Conifers dominate the taiga in the Arctic and are a common feature of temperate latitudes. Their growth is a factor in their popularity in commercial forestry. What isn’t understood properly is how their stem growth will respond to a changing climate. The trees that grow well now might suffer in droughts of the future. Yanjun Song and colleagues at Wageningen University set out to study nineteen conifer species to see how they reacted to climate.
While the weather can change from day, climate change is comparatively slow. Fortunately, the team were able to use a common garden set up at the Schovenhorst Estate that was first planted in 1916. These trees gave the team the advantage of a long-term project, ready for use, with over forty years of climate tracking. The downside, they note, is they were stuck with the experimental design that other botanists set up decades earlier.
The botanists used tree rings to track how the stems of the trees grew and compared what they saw with weather records for the area. While you can count rings from sawing down the trees, this is an expensive way to research. Instead, the team used corers and bored into the trees from opposite sides around 1.3 metres above the ground.

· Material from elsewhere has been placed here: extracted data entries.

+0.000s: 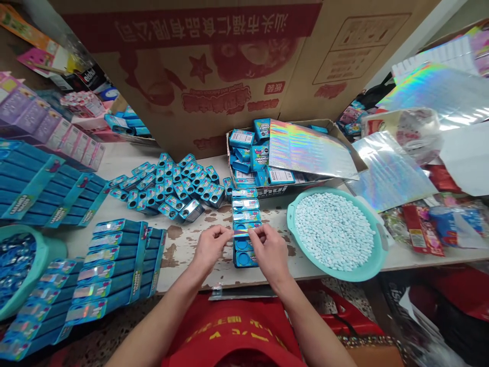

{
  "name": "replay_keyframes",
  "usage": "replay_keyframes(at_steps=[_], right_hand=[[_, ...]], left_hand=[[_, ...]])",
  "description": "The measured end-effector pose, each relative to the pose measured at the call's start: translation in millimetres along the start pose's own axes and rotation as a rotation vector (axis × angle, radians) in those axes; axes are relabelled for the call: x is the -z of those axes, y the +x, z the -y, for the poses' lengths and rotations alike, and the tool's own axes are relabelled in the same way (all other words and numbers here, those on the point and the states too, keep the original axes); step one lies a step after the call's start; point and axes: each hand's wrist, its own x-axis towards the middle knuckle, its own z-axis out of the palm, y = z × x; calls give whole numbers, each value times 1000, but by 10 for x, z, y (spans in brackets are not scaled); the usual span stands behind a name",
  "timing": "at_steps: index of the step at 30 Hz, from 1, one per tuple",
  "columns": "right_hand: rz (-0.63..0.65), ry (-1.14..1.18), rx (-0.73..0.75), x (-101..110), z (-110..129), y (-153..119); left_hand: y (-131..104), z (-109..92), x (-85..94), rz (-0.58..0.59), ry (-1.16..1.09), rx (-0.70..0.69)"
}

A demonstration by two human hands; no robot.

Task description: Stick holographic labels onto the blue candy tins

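One worn bench [271, 209] is backed by a large printed carton [214, 71]. A turquoise basin [380, 250], filled with pale candies [336, 232], is placed beside the right hand [269, 250]. A row of blue boxes [246, 216] is set between both hands. Across its nearer half, a shiny strip [240, 233] is pinched at its ends by the left hand [210, 250] and the right.

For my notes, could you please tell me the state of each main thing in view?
Small iridescent flat strip: pinched at both ends
Left bare hand: grip closed on it
Right bare hand: likewise closed
Row of blue rectangular boxes: lined up, nearest round recesses uncovered
Loose small blue boxes: heaped, jumbled
Open cardboard carton: holding blue boxes, partly covered
Rectangular silver holographic sheet: lying tilted across the carton
Round teal plastic bowl: full of pale pellets
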Motion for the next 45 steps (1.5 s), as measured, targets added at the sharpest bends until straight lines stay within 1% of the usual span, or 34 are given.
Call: replay_keyframes(at_steps=[2, 3, 5, 7, 12, 15, 17, 18, 20, 23, 26, 28, 30, 32, 33, 34, 35, 36, 37, 38, 39, 40, 42, 43, 45], right_hand=[[-65, -138, 122, -38, 4, 36], [-93, -173, 159, -54, 2, 59], [-115, -178, 178, -84, -14, 108], [-110, -122, 148, -115, -49, 150], [-88, 76, 15, -185, -179, 201], [-110, 186, -154, -195, -219, 226], [-84, 254, -246, -187, -223, 243], [-61, 275, -262, -182, -223, 249], [-33, 281, -244, -173, -226, 256], [-46, 254, -199, -176, -250, 259], [-65, 258, -161, -191, -275, 284], [-41, 321, -174, -187, -283, 316], [28, 438, -226, -146, -304, 336], [79, 545, -282, -50, -369, 304], [67, 563, -294, 20, -426, 256], [32, 551, -294, 102, -499, 184], [-16, 513, -284, 190, -585, 89], [-65, 459, -271, 279, -681, -27], [-101, 405, -265, 363, -780, -158], [-119, 360, -271, 436, -877, -297], [-122, 325, -291, 493, -967, -439], [-119, 293, -316, 532, -1046, -575], [-111, 228, -346, 548, -1167, -816], [-105, 194, -336, 528, -1209, -915], [-91, 119, -263, 452, -1263, -1068]], left_hand=[[48, 24, 14, -31, -2, -3], [76, 31, 18, -36, 6, -13], [132, 43, 17, -31, 32, -32], [180, 56, 2, -15, 35, -19], [208, 90, -85, 64, -138, 142], [165, 102, -146, 63, -162, 184], [127, 120, -182, 67, -171, 193], [109, 134, -197, 71, -178, 200], [85, 175, -218, 80, -207, 253], [102, 246, -227, 102, -257, 372], [206, 301, -203, 162, -268, 399], [307, 338, -161, 192, -238, 425], [386, 394, -84, 162, -151, 438], [388, 467, 27, 89, -1, 371], [346, 505, 88, 76, 87, 315], [275, 537, 146, 101, 177, 259], [176, 560, 193, 175, 261, 214], [56, 571, 220, 291, 328, 178], [-74, 569, 223, 431, 374, 146], [-204, 558, 195, 569, 397, 105], [-320, 545, 137, 676, 408, 41], [-412, 537, 52, 751, 423, -40], [-498, 561, -165, 832, 497, -196], [-490, 600, -277, 851, 556, -240], [-405, 719, -461, 840, 668, -238]])
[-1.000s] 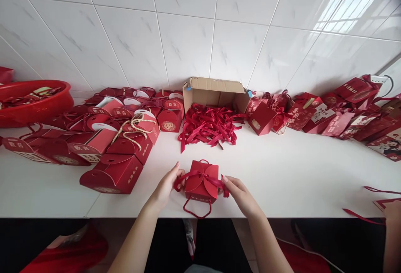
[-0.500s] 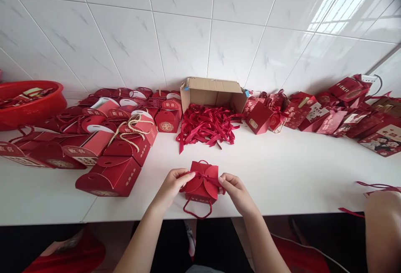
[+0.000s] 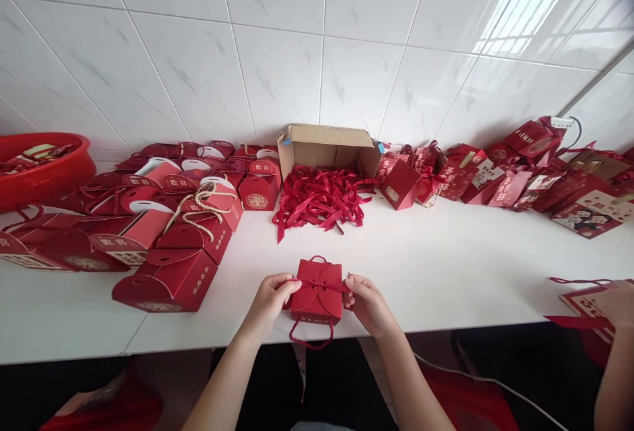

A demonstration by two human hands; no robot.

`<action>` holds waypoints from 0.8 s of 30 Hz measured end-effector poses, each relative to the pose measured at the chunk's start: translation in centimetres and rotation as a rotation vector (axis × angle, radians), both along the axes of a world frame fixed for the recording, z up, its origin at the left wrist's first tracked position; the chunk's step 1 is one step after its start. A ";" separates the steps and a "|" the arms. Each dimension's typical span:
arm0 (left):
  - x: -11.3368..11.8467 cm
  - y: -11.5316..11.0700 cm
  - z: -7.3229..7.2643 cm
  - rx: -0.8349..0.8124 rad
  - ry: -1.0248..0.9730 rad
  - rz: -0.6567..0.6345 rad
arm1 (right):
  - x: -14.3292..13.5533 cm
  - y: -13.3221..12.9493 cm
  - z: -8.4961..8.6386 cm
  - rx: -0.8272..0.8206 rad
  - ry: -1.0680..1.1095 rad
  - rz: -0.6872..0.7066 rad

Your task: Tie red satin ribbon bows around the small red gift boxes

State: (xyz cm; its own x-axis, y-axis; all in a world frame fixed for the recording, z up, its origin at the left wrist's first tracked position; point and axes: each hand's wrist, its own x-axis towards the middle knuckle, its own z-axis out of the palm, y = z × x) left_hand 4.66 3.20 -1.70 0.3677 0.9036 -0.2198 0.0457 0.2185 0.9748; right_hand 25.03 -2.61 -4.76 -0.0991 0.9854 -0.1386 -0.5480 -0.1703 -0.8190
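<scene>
White table (image 3: 421, 259) below, hands (image 3: 270, 298) (image 3: 370, 304) now hold the ribbon (image 3: 334, 286) straighter across the box (image 3: 308, 300).

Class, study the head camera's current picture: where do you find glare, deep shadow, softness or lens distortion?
Head view: window glare streaks the glossy wall tiles at upper right; the space below the white table is mostly dark; the other person's hand looks soft, while the small box is clearer; shapes stretch towards the sides.
</scene>
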 end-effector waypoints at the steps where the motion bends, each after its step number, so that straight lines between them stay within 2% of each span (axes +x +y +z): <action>1: 0.0 -0.2 0.0 -0.002 -0.003 -0.003 | 0.1 -0.2 0.0 0.001 -0.002 0.002; 7: -0.7 -1.7 0.6 -0.024 -0.024 -0.070 | 0.2 -1.0 0.1 -0.005 -0.101 0.014; 10: -1.0 -1.7 1.1 -0.056 -0.062 -0.120 | 0.2 -1.1 0.4 -0.002 -0.201 0.005; 13: -1.1 -1.4 1.3 -0.106 -0.013 -0.136 | 0.5 -1.2 0.9 0.005 -0.275 0.012; 16: -1.4 -1.1 1.2 -0.126 0.035 -0.149 | 1.1 -1.4 1.5 0.002 -0.343 0.072; 21: -2.6 -1.1 0.4 -0.082 0.009 -0.080 | 2.1 -2.0 2.1 -0.036 -0.507 0.166; 24: -3.3 -1.4 0.1 -0.102 -0.009 -0.095 | 2.5 -2.4 2.2 -0.003 -0.482 0.162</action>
State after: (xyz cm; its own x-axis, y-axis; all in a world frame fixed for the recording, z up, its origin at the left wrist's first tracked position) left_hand 1.37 1.84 -1.59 0.4534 0.8374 -0.3053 0.0621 0.3120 0.9480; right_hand 27.51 -4.97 -2.51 -0.1750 0.9622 -0.2089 -0.0744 -0.2245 -0.9716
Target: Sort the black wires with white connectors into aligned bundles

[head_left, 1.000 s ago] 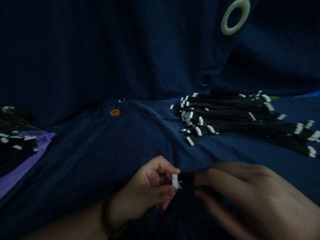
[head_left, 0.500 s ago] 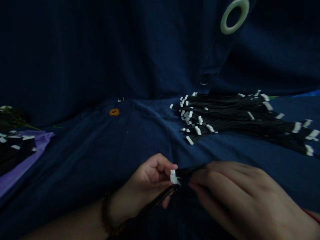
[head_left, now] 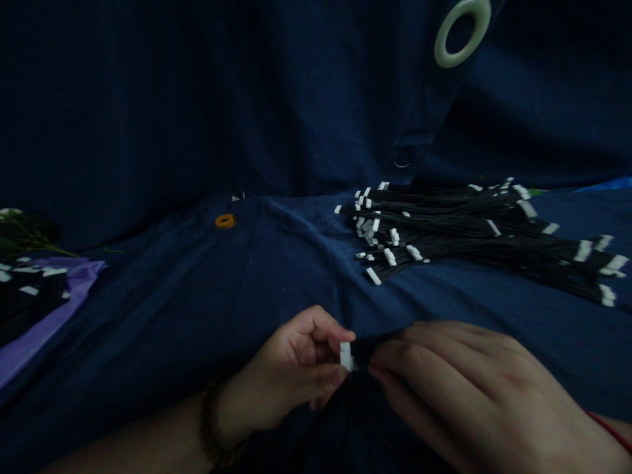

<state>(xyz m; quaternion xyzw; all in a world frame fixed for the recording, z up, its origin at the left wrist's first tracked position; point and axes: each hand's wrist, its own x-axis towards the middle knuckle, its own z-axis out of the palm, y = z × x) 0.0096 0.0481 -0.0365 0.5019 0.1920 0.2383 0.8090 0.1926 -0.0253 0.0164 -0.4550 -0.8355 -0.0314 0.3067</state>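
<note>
Between its thumb and fingers, my left hand (head_left: 301, 365) grips a small white connector (head_left: 346, 356) near the bottom centre. Just right of it is my right hand (head_left: 469, 382), its thumb and fingertips pressed together beside the connector; what they pinch is too dark and small to make out. Any black wires at the connector barely show against the dark cloth. Further back on the right lies a large bundle of black cables (head_left: 454, 227) with white connectors at both ends.
An orange ring-shaped coil (head_left: 226, 221) lies left of centre on the blue cloth (head_left: 276, 263). At far left, a purple bag (head_left: 83, 283) holds more white-ended cables, beside green stems (head_left: 29, 237). A pale ring (head_left: 463, 33) hangs at upper right.
The black wires that looped over my left thumb no longer show there. The connector has shifted slightly down and right, and my right fingertips are a little nearer to it.
</note>
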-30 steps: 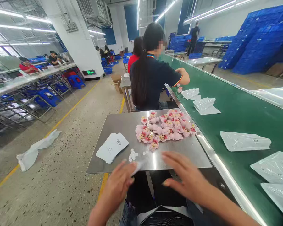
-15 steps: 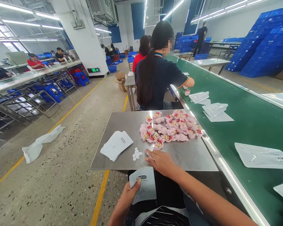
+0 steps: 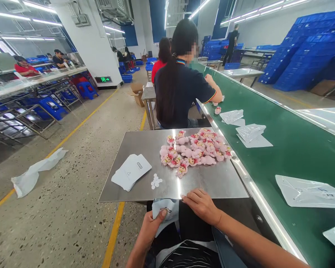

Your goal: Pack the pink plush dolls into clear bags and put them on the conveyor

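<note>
My left hand (image 3: 153, 225) grips a printed white pouch (image 3: 167, 210) over my lap, thumb on its face; the pouch is bent. Beside the pouch's upper right corner is my right hand (image 3: 202, 204), its fingers closed together at the table's front edge; what they hold, if anything, is too small to tell. Several small white discs (image 3: 156, 181) lie on the metal table (image 3: 212, 186). To their left rests a fanned stack of white pouches (image 3: 131, 171). Many pink plush figures with red tops (image 3: 195, 150) are heaped at the back right of the table.
A green conveyor belt (image 3: 268, 163) runs along the right, with clear-fronted pouches (image 3: 309, 191) on it. Ahead sits a person in a dark shirt (image 3: 181, 82). Crumpled white plastic (image 3: 36, 173) lies on the floor at left; blue crates (image 3: 309, 56) stand at back right.
My right hand has drawn back from near the discs to the table's front edge by the pouch, and its fingers have closed. The pouch in my left hand has become bent.
</note>
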A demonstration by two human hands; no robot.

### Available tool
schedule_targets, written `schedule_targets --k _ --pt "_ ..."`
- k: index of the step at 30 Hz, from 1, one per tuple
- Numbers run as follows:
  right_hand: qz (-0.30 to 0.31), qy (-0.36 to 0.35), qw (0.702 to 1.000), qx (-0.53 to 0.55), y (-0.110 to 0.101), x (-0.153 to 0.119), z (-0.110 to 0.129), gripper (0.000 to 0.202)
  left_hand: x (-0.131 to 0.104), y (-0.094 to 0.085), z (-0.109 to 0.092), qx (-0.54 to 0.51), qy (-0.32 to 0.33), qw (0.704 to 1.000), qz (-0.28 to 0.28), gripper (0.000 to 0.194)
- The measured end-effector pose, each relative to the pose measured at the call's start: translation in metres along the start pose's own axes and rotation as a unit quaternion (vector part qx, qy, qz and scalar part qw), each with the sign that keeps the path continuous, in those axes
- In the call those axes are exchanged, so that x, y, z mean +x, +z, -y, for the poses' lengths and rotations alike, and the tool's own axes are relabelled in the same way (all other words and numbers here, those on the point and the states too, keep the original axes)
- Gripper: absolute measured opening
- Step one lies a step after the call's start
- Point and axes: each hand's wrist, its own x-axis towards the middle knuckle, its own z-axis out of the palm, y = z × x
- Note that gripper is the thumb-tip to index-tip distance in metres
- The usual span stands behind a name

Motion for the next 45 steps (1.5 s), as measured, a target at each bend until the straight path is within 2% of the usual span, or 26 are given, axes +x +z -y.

Not surprisingly, almost ninety per cent of species showed a reduction in growth during summers with drought. However, looking closely at the trees, the scientists could pull more information out about other seasonal responses. They found that over a third of trees had trouble with spring frosts, but also that a third benefited from warmer winters.
So can you identify the species that will respond best to climate change to maximise growth? Surprisingly not, say Song and colleagues.
The team had expected that the species with high growth potential would be more sensitive to climate variation. They thought that large cells with thin cell walls would be more susceptible to changing temperatures.
“However, we only observed a weak pattern that contrasted with the expected positive relationship, since stem diameter growth and growth sensitivity to summer drought were negatively – and not positively – associated (r=- 0.40, P=0.08)… Particularly Abies grandis combined a large growth potential with high tolerance to climate extremes, as shown by the low impact of spring frost and summer drought on stem growth of this species,” they write.
“Overall, our study implies that for a given site, forest managers have the option to select and plant conifer species that combine a high growth rate with a high tolerance to summer droughts. This is an important prerequisite for designing climate-smart forests for the future (Nabuurs et al., 2018) that combine a high productivity with a large carbon storage potential and strong drought resilience.”